HIV Infection: There is no evidence that IUDs increase the risk of HIV infection in women.
Infertility: IUDs are considered a leading cause of infertility due to PID.
Ectopic Pregnancy: In the unlikely event that you conceive with an IUD in place, there IS a higher risk of an ectopic pregnancy or miscarriage. However, there is no evidence that the presence of an IUD in a pregnant women increases the risk of a birth defect in the baby.
When To Call A Doctor
• Miss a period.
• Start showing early signs of pregnancy. Read about the early signs of pregnancy before a missed period.
• Suffer severe abdominal pain or tenderness.

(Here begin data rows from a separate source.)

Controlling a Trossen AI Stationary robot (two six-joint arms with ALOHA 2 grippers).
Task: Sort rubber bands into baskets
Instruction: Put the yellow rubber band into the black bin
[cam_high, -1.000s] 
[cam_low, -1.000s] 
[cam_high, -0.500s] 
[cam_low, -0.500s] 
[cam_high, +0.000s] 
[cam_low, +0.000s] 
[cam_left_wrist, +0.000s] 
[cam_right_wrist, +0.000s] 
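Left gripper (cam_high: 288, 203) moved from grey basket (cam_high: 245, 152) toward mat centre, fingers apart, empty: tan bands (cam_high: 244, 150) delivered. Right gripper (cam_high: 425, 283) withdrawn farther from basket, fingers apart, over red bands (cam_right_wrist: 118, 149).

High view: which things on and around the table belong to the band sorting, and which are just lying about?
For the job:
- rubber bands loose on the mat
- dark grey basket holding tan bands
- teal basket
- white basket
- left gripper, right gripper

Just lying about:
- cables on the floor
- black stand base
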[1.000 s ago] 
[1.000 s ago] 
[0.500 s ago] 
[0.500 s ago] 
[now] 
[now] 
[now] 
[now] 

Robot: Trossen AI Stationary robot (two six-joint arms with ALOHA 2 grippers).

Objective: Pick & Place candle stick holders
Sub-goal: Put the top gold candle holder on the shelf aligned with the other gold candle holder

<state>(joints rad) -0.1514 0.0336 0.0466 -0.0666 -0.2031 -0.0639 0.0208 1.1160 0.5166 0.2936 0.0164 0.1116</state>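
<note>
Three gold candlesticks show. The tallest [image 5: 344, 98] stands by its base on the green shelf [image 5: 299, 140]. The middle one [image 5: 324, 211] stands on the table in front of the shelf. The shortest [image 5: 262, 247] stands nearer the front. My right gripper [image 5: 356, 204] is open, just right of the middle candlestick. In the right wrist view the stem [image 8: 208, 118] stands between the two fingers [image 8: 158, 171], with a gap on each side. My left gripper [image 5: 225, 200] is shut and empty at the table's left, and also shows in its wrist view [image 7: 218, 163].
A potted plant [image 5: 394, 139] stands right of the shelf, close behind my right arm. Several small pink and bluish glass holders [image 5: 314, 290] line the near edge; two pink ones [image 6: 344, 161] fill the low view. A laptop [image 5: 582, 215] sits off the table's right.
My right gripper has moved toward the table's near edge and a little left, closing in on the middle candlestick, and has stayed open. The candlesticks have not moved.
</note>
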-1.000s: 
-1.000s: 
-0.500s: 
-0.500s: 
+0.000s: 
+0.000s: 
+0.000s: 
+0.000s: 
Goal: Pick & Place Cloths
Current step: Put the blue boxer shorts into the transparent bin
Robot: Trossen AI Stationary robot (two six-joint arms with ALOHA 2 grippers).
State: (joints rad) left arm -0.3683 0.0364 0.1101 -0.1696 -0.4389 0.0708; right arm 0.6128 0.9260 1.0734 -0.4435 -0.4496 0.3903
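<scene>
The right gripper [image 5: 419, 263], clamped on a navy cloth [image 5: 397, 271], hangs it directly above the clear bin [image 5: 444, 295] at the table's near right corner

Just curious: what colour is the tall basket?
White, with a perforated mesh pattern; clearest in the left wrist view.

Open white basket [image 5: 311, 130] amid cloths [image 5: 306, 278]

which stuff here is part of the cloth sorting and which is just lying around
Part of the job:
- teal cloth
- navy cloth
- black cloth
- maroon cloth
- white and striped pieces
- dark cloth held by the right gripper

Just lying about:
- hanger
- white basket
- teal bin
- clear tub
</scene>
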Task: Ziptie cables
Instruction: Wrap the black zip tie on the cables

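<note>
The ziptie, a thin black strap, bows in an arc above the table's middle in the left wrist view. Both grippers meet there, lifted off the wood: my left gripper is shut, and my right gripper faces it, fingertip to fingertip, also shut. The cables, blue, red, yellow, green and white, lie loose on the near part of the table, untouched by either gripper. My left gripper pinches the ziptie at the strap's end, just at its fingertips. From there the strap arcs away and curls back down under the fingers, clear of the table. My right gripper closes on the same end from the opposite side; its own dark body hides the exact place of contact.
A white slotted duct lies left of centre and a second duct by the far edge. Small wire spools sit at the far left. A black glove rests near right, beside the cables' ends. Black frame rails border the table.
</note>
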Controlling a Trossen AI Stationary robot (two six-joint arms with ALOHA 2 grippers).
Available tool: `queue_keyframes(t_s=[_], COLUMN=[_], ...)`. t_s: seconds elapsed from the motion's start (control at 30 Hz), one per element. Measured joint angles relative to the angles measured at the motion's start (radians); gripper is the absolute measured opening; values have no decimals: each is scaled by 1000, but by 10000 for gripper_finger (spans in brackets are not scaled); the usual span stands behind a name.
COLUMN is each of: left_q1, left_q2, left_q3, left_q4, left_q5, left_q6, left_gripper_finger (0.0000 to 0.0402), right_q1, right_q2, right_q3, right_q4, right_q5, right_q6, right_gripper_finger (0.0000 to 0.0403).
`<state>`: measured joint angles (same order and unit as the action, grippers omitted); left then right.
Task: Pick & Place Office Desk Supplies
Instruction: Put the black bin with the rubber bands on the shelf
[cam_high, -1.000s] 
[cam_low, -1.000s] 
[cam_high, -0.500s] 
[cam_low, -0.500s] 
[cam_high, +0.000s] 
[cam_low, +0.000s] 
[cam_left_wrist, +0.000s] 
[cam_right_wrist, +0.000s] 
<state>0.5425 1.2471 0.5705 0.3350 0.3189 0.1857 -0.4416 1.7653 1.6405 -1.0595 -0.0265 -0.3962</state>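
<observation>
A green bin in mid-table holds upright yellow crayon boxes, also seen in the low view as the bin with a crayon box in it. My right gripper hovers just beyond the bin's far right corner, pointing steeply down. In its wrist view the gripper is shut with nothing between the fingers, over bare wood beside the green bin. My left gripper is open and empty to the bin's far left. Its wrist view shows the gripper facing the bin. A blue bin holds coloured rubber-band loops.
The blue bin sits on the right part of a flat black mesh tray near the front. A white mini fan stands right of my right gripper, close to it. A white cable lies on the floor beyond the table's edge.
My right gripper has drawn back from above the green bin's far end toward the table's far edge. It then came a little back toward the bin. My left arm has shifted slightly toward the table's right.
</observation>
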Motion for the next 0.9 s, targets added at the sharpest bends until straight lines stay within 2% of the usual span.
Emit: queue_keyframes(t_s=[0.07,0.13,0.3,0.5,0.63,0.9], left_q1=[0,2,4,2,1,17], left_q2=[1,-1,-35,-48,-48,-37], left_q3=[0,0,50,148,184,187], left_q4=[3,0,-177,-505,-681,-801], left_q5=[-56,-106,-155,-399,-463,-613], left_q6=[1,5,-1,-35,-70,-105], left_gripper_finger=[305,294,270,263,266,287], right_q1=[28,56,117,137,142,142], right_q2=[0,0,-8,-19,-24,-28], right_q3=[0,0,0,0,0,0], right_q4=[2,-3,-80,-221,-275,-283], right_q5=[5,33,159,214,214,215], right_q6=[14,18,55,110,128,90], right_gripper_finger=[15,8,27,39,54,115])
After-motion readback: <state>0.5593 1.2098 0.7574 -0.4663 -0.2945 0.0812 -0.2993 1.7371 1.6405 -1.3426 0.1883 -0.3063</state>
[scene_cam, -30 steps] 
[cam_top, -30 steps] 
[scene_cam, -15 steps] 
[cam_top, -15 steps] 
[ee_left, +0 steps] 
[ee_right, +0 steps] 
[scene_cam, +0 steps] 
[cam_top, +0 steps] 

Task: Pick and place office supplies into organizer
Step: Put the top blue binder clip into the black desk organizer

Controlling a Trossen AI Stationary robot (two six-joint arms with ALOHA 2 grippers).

• Start feeling pain during intercourse.
• Feel feverish or chilled.
• Develop any unusual vaginal discharge or bleeding.
Fact: Nearly 50 percent of women who have IUDs have them removed within 2 years of insertion.
How Are IUDS Removed?
An IUD can be removed at any time although it may be slightly easier to remove during your period when the cervix is softer. Removal is far quicker and less painful than insertion. Your doctor will use a type of tweezers to grasp the string and slowly pull out the IUD. The flexible arms of the device will fold up as it is pulled through the cervix. It is recommended to avoid sexual intercourse for one week before removing the device if pregnancy is not desired. Sperm can live inside the female body for up to 5 days, so if the device is removed an egg can still be fertilized and imbed in the womb.